Я собирался объяснить еще раз, когда у меня вздулся живот, я не смог удержаться от побега в сторону и рвоты. Сначала съедается большая часть обеда, потом кислая желтая вода, потом горькая зеленая вода, а потом она переходит в рвоту, которая бесконечна. Это чувство мне очень знакомо, радость и неведомый страх в сердце.
Шэнь Сияо тоже был в панике, он действительно заботился обо мне и громко кричал.
Наконец вошли Чжан Дэхай и Юмэй, а другие придворные дамы и евнухи пошли звать евнуха.

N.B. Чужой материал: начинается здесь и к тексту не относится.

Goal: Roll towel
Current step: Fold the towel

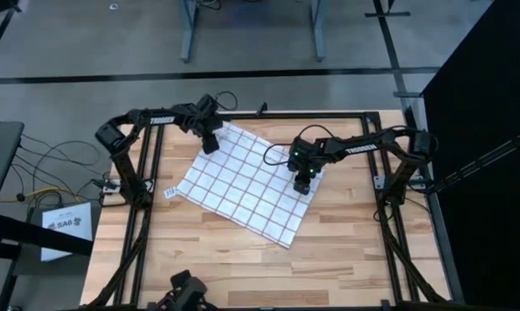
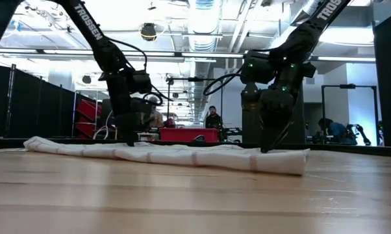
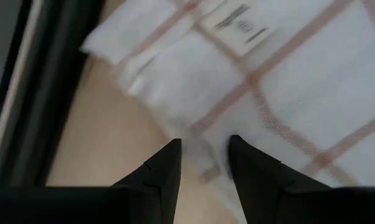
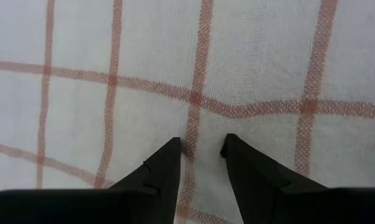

«Наложница потеряла свою учтивость». Шэнь Сияо помог мне лечь на кровать во внутренней комнате из-за рвоты.
"Все нормально." Шэнь Сияо посмотрел на меня с беспокойством.
Вытирая углы моей одежды какими-то украденными вещами, Юмэй протянула чистую воду и сказала: «Женщина прополоскает рот».
В этот момент прибыл императорский врач, и в то же время я сообщил императору, что пришла наложница Хуэй, а Шэнь Сяо промолчал, и я сказал: «Император, пойдите к сестре наложницы Хуэй. Еще не поздно скажите императору после лечения доктора».
Его рука нежно погладила мою щеку и нежно улыбнулась мне, как будто гнева и вопросов никогда раньше не случалось: «Я пойду и приду».